3.1. Neonatal Development

We hypothesized that infant macaques exposed to ZIKV prenatally would have significant deficits that are apparent in the neonatal period, and that infants born to dams with DENV immunity would have more significant deficits, using a standardized macaque assessment designed to define development in the first four weeks of life [33,35,36,37]. Infants in all three groups (control, ZIKV, and DENV/ZIKV) scored similarly in the Orientation construct at the first two testing time points (7 and 14 DOL) (Figure 2A). Infants in the DENV/ZIKV group scored lower on orientation variables overall, with a distinct decline beginning at day 21. By day 28, the DENV/ZIKV-exposed infants scored significantly lower on orientation variables when compared to control infants (p < 0.01) and ZIKV-exposed infants (p < 0.05). While statistically significant, orientation development at 28 days of life is heterogeneous for both the ZIKV-exposed and DENV/ZIKV-exposed infants. Three of five of the ZIKV-exposed infants and all of the DENV/ZIKV-exposed infants have lower scores than the median control infants.
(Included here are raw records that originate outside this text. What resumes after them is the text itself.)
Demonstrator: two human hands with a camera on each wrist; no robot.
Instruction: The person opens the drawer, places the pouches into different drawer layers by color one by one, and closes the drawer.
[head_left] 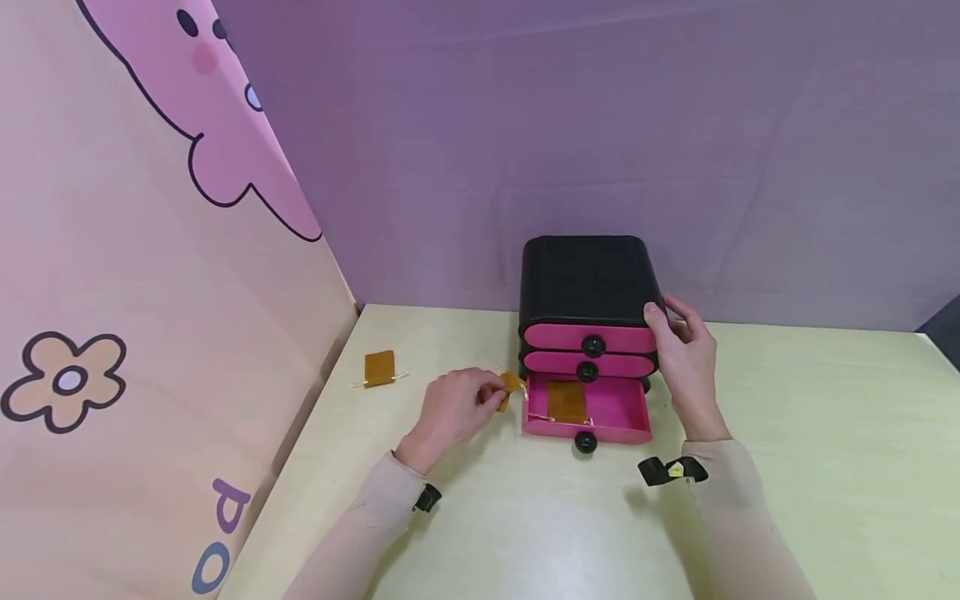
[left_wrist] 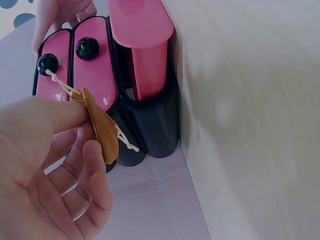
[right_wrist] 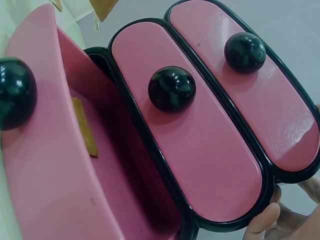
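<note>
A small mustard-brown drawstring pouch (left_wrist: 101,126) with cream cords is pinched between the thumb and fingers of my left hand (head_left: 459,410), just left of the pulled-out bottom drawer (head_left: 633,408). Inside that pink drawer lies a second brown pouch (head_left: 566,402), its cords toward the front. My right hand (head_left: 684,367) grips the right side of the black drawer unit (head_left: 588,279), thumb near the top edge. The two upper pink drawers, the top drawer (right_wrist: 250,95) and the middle drawer (right_wrist: 200,145), are closed, each with a round black knob.
Another brown pouch (head_left: 379,367) with cream cords lies on the pale table (head_left: 525,533), left of my left hand. A purple cloth backdrop (head_left: 600,125) stands behind the unit. On the left rises a panel (head_left: 150,275) with cartoon prints.
</note>
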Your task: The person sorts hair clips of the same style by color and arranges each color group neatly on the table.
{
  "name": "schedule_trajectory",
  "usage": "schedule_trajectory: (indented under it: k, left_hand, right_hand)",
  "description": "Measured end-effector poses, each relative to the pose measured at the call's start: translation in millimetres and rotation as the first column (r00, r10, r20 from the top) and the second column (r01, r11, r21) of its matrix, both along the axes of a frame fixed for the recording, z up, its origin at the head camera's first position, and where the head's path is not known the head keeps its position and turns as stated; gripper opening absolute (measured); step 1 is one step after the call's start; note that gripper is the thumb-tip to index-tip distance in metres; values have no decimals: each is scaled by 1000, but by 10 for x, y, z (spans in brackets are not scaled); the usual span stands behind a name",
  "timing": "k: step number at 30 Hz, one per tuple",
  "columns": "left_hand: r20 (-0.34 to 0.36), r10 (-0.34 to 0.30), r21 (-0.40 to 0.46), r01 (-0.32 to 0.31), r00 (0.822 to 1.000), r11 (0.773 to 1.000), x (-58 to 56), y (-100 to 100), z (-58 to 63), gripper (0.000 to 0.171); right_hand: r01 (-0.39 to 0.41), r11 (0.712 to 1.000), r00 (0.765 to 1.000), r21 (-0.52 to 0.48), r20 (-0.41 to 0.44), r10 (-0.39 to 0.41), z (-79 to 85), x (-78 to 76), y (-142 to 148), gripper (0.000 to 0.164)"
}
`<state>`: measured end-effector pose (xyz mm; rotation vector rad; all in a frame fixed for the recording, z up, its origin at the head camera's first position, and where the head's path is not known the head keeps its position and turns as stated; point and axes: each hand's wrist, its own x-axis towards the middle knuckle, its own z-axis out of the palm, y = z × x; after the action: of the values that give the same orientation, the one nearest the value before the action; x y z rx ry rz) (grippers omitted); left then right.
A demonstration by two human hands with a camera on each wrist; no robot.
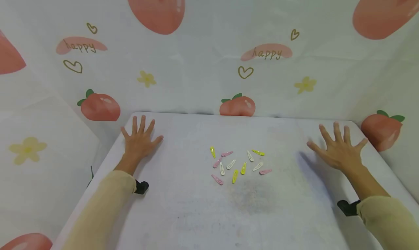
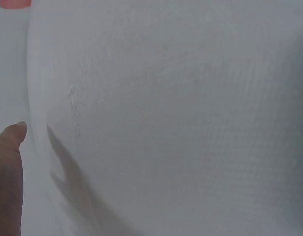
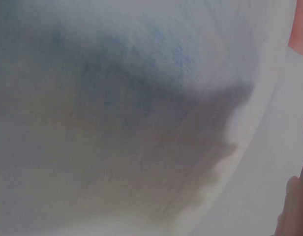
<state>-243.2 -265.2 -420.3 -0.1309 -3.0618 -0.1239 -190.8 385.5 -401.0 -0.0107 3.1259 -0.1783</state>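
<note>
Several small snap hair clips lie scattered mid-table in the head view: yellow ones such as this yellow hair clip [image 1: 243,168], pink ones such as this pink hair clip [image 1: 217,179], and white ones such as this white hair clip [image 1: 231,164]. Well to their left is my left hand [image 1: 139,142], fingers spread and straight, holding nothing. My right hand [image 1: 342,152] is spread the same way over the right side, its shadow falling on the table. Only part of the left hand [image 2: 9,182] and a sliver of the right hand [image 3: 295,206] show in the wrist views.
The white table [image 1: 183,213] has rounded far corners and a grey smudge below the clips. Behind it hangs a pale curtain [image 1: 203,53] printed with peaches, flowers and hearts. A black wrist strap [image 1: 142,187] shows at the left cuff, another black strap [image 1: 348,208] at the right.
</note>
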Motion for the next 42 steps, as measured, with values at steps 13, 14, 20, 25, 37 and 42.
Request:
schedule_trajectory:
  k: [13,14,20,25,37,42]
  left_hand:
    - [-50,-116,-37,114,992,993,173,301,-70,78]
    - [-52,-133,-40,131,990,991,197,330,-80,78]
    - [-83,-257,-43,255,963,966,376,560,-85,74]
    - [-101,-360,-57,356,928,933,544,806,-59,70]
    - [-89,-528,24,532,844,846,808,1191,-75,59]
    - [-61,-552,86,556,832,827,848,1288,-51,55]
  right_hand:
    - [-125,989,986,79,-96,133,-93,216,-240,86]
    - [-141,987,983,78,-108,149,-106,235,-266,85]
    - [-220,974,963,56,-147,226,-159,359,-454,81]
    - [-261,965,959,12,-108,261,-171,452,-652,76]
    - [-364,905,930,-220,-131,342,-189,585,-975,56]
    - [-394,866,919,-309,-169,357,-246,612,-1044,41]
When the ZIKV-exposed infant group and DENV/ZIKV infant group were combined, a significant difference between all ZIKV-exposed infants and control infants was still observed (p = 0.0047), even though there was no overall difference between the controls and ZIKV-exposed infant groups when compared separately.
Figure 2

Neonatal neurodevelopment in the first month of life. Neurodevelopment was measured by the SNAP at 7, 14, 21, and 28 days of life. Scores in the (A) Orientation, (B) Motor Maturity and Activity, (C) Sensory Responsiveness, and (D) State control constructs are illustrated. * = p < 0.05, *** = p < 0.001.

Motor activity and maturity scores increased across testing days for all groups, as would be expected through maturation (Figure 2B). Sensory responsiveness scores stay relatively stable across all groups with a slight increase noted in both the ZIKV and DENV/ZIKV groups (Figure 2C). State control decreased across days of testing for all groups, as expected due to increased alertness and resistance to human-facilitated testing conditions (Figure 2D). There were no significant differences in Motor maturity and activity, Sensory responsiveness, or State control scores at any time point across groups (ZIKV vs. control, DENV/ZIKV vs. control, ZIKV vs. DENV/ZIKV) (Supplementary Tables S5 and S6). The Orientation construct was further separated by sensory modality and task into subgroups to isolate specific deficit areas. These Orientation subgroups are independent measures because they are measured through different tasks, but overall remain related to the broad category of orientation. DENV/ZIKV-exposed infants scored lower than controls in the subgroups of Visual orientation, Visual tracking and Focus, and had lower scores than ZIKV-exposed infants in the Focus subgroup (Figure 3, Supplementary Tables S5 and S6). Orientation subgroup differences persisted when the ZIKV and DENV/ZIKV infant groups were combined and compared with control infants in all three Orientation subgroups pertaining to vision (i.e., Visual orientation, Visual tracking and Focus) (Supplementary Table S6). ZIKV-exposed infants may have differences in orientation, although these were not significant compared to the DENV/ZIKV infants, potentially suggesting a continuum of deficits in these areas.
Figure 3

Neonatal neurodevelopment in the orientation domain. Orientation construct was separated into a subgroup analysis of (A) Visual orientation, (B) Visual tracking, (C) Focus, and (D) Auditory orientation. * = p < 0.05, ** = p < 0.01, *** = p < 0.001.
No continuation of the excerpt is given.